Relation d’emprise, croyances et schémas cognitifs : le cas de femmes victimes de violences conjugales
Sarah El Guendi
Le présent article propose d’étudier le maintien d’une relation d’emprise conjugale selon les schémas de pensée et les croyances de femmes victimes de violences conjugales. Le premier niveau d’analyse consiste à explorer les modes préférentiels de schémas de pensée selon l’approche centrée sur les concepts et schémas du psychologue Jeffrey E. Young. Le second explore l’ensemble des croyances sous-jacentes et interconnectées qui influent les pensées conscientes, les émotions et les actions intentionnelles des individus.
Les données utilisées à l’appui de cet article ont été collectées par le biais de quinze entretiens individuels auprès de femmes victimes de violences conjugales âgées de 18 ans et plus. Les résultats obtenus indiquent des scripts ou schémas cognitifs relevant des domaines de fonctionnement suivants : 1° Thème du manque d’autonomie et de performance ; 2° Thème du lien et de la relation; 3° Thème du manque de limites ; 4° Thème de l’orientation excessive vers les autres. Ces schémas cognitifs inadaptés (en particulier ceux acquis précocement), une fois activés, favorisent une vision stable et rigide de soi, de son partenaire et de la relation affective.

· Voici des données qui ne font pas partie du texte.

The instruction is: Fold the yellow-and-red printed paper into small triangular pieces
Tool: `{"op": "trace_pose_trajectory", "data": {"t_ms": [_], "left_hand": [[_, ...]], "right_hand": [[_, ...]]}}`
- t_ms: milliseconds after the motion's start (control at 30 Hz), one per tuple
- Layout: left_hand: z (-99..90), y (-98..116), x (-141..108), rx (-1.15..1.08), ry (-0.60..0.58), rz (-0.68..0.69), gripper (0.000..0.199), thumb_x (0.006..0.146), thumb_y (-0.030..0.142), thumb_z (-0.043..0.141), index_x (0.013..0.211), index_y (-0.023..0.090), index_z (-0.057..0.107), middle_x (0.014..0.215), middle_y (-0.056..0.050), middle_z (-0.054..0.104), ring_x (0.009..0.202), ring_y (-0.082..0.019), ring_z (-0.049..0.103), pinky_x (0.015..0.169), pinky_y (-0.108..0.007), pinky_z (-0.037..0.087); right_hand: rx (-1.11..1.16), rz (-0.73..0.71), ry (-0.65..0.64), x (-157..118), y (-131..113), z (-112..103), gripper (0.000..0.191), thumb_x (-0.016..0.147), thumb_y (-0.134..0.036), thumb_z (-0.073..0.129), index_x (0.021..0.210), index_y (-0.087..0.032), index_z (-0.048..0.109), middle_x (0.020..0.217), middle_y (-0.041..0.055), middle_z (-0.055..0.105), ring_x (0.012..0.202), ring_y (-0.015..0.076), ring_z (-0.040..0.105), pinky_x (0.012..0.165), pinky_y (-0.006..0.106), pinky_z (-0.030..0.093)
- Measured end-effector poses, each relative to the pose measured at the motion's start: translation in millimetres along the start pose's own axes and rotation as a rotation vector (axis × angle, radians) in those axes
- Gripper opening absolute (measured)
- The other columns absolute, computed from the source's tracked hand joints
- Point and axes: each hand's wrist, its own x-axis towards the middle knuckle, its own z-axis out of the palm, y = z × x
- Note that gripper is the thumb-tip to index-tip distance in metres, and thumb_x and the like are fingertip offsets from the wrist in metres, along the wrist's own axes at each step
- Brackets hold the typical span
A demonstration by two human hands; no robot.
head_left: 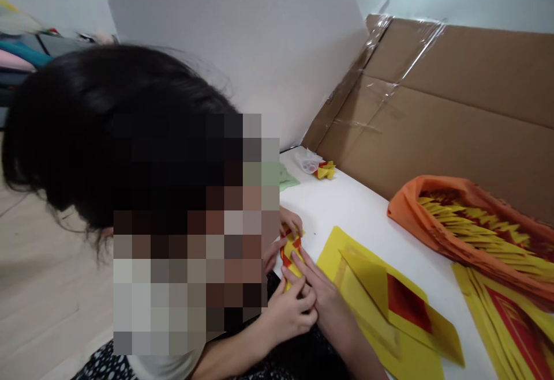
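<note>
A folded yellow and red paper piece [291, 248] is held low over the edge of the white table. My left hand [292, 309] pinches its near end, fingers bent and closed. From the right, my right hand [319, 281] grips the same piece, its fingers lying along the side; part of the grip is hidden. Another person's hands touch the far side of the piece: one hand [291, 221] at its top, the other hand [272, 253] at its left. Right of my right hand lie yellow sheets [335, 253] with a folded yellow and red paper [409, 302] on top.
An orange cloth bag [404, 198] full of folded yellow and red pieces stands at the right. Below it is a stack of yellow and red papers [485, 305]. A clear plastic bag [308, 162] sits at the back. Cardboard [459, 103] borders the table [350, 201]. A person's head [116, 103] blocks the left.
</note>
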Motion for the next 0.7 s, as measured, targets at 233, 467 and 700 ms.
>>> {"op": "trace_pose_trajectory", "data": {"t_ms": [233, 467, 700], "left_hand": [[-63.3, -61.4, 4.9, 0.113, -0.068, 0.203, 0.047, 0.092, 0.011, 0.04, 0.127, 0.035, 0.058, 0.117, -0.003, 0.064, 0.115, -0.026, 0.058, 0.097, -0.048, 0.045], [-113.4, -116.8, 20.4, 0.109, 0.0, 0.299, 0.035, 0.088, 0.011, 0.047, 0.117, 0.024, 0.062, 0.125, -0.005, 0.062, 0.12, -0.022, 0.051, 0.109, -0.047, 0.029], [-108.2, -110.1, 23.0, 0.158, 0.029, 0.308, 0.035, 0.09, 0.015, 0.047, 0.12, 0.025, 0.061, 0.121, -0.005, 0.065, 0.115, -0.023, 0.053, 0.105, -0.047, 0.029]], "right_hand": [[-0.078, -0.101, -0.003, 7.0, -2.7, 1.4, 0.061, 0.094, -0.009, 0.044, 0.149, -0.032, 0.029, 0.155, -0.0006, 0.031, 0.145, 0.0174, 0.022, 0.116, 0.036, 0.033], [-0.132, -0.145, -0.025, 11.8, -3.6, 4.5, 0.06, 0.094, -0.008, 0.045, 0.15, -0.027, 0.03, 0.156, 0.0031, 0.029, 0.145, 0.0186, 0.022, 0.114, 0.037, 0.037], [-0.138, -0.142, -0.043, 16.5, -4.0, 2.6, 0.05, 0.095, -0.011, 0.046, 0.143, -0.026, 0.045, 0.155, 0.0015, 0.031, 0.146, 0.0189, 0.017, 0.114, 0.038, 0.037]]}}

Le processus d’emprise conjugale repose sur une asymétrie de la relation affective caractérisée par l’ascendant psychologique et/ou physique sur un individu. Selon le contexte et les évènements, la rigidité inhérente à ces schémas de pensée provoque des scripts de comportement, pensées, et sentiments dysfonctionnels. Ces distorsions cognitives sont distinctes de par leur contenu, et par les objectifs qu’elles recherchent, à savoir la justification, le déni, la minimisation, la négation ou la banalisation des violences. De telles croyances dysfonctionnelles contribuent à normaliser ou à légitimer des rapports de pouvoir et de domination au sein du couple. Cette question sur le rôle des schémas de pensée, et plus particulièrement des distorsions cognitives liées à l’acceptabilité et à la légitimation des violences, est centrale pour comprendre le maintien d’une relation d’emprise conjugale.